WHAT IS REQUIRED: Write out the listing below again, precisely as it is given.

SUPPLIED INFORMATION:
┌──

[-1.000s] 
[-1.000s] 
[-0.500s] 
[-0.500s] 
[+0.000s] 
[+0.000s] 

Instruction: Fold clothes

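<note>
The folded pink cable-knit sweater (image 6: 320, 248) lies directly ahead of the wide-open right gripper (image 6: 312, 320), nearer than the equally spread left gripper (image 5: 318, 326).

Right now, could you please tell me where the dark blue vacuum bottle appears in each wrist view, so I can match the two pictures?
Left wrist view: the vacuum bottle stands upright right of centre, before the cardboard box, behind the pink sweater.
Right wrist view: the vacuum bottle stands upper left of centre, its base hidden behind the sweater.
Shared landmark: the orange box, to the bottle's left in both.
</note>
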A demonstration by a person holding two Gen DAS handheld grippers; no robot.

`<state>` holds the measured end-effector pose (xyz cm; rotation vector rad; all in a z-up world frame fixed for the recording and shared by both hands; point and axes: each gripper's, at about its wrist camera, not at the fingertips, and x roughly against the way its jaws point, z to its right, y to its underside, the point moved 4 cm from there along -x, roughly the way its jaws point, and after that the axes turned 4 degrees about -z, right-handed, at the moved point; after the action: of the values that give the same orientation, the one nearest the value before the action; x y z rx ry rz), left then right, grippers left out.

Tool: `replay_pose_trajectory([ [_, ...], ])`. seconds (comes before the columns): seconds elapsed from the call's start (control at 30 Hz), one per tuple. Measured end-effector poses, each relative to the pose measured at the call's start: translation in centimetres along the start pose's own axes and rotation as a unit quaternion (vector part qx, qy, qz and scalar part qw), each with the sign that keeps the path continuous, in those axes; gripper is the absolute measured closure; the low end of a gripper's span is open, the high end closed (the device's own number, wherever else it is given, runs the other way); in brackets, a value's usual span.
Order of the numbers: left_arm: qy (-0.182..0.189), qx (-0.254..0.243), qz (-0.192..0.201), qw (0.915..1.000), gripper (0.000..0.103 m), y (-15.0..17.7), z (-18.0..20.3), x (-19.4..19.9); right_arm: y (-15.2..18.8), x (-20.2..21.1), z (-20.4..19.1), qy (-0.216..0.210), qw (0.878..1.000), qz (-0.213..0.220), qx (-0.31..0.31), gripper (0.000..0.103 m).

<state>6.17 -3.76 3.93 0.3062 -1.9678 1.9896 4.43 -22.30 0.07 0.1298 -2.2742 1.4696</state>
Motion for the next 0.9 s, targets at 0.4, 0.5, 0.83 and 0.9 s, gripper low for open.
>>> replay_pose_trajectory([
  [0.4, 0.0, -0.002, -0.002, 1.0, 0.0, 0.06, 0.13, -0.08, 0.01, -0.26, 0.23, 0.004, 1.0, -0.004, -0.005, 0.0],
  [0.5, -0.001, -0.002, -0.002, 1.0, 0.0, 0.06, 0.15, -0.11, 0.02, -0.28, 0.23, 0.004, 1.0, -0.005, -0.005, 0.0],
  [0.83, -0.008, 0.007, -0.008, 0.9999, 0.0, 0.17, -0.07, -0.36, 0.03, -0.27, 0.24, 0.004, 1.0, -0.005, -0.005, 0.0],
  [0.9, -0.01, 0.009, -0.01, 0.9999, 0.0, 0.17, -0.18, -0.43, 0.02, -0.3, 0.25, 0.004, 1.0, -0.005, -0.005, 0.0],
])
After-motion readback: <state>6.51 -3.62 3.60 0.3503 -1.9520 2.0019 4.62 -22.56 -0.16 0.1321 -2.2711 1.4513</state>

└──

ANSWER BELOW:
[-1.000s] 
[-1.000s] 
[-0.500s] 
[-0.500s] 
[+0.000s] 
[+0.000s] 

Instruction: Fold clothes

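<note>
The folded pink cable-knit sweater (image 6: 320, 248) lies directly ahead of the wide-open right gripper (image 6: 312, 320), nearer than the equally spread left gripper (image 5: 318, 326).

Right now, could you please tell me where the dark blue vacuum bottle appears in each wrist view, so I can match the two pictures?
Left wrist view: the vacuum bottle stands upright right of centre, before the cardboard box, behind the pink sweater.
Right wrist view: the vacuum bottle stands upper left of centre, its base hidden behind the sweater.
Shared landmark: the orange box, to the bottle's left in both.
</note>
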A demonstration by a person holding two Gen DAS handheld grippers; no robot.

`<state>` holds the measured end-effector pose (xyz cm; rotation vector rad; all in a z-up world frame fixed for the recording and shared by both hands; point and axes: each gripper's, at about its wrist camera, not at the fingertips, and x roughly against the way its jaws point, z to its right, y to its underside, the point moved 4 cm from there along -x, roughly the way its jaws point, and after that the axes turned 4 degrees about -z, right-handed, at the moved point; after the action: of the values that give the same orientation, the one nearest the value before the action; x y z rx ry rz), left then right, grippers left out.

Tool: `replay_pose_trajectory([ [_, ...], ])`. seconds (comes before the columns): seconds elapsed from the call's start (control at 30 Hz), one per tuple. Measured end-effector poses, each relative to the pose measured at the call's start: translation in centimetres along the start pose's own axes and rotation as a unit quaternion (vector part qx, qy, qz and scalar part qw), each with the sign that keeps the path continuous, in those axes; gripper is the absolute measured closure; the low end of a gripper's span is open, the high end closed (the device's own number, wherever else it is given, runs the other way); in brackets, a value's usual span.
Order of the numbers: left_arm: qy (-0.182..0.189), qx (-0.254..0.243), qz (-0.192..0.201), qw (0.915..1.000), gripper (0.000..0.103 m), y (-15.0..17.7), z (-18.0..20.3), x (-19.4..19.9); right_arm: y (-15.2..18.8), x (-20.2..21.1), z (-20.4..19.1), qy (-0.216..0.210), qw (0.878..1.000), qz (-0.213..0.220), qx (-0.31..0.31), gripper (0.000..0.103 m).

<state>6.17 -3.76 3.93 0.3062 -1.9678 1.9896 4.43 -22.30 0.07 0.1298 -2.2742 1.4696</state>
Motion for the next 0.9 s, targets at 0.4, 0.5, 0.83 and 0.9 s, gripper low for open.
>>> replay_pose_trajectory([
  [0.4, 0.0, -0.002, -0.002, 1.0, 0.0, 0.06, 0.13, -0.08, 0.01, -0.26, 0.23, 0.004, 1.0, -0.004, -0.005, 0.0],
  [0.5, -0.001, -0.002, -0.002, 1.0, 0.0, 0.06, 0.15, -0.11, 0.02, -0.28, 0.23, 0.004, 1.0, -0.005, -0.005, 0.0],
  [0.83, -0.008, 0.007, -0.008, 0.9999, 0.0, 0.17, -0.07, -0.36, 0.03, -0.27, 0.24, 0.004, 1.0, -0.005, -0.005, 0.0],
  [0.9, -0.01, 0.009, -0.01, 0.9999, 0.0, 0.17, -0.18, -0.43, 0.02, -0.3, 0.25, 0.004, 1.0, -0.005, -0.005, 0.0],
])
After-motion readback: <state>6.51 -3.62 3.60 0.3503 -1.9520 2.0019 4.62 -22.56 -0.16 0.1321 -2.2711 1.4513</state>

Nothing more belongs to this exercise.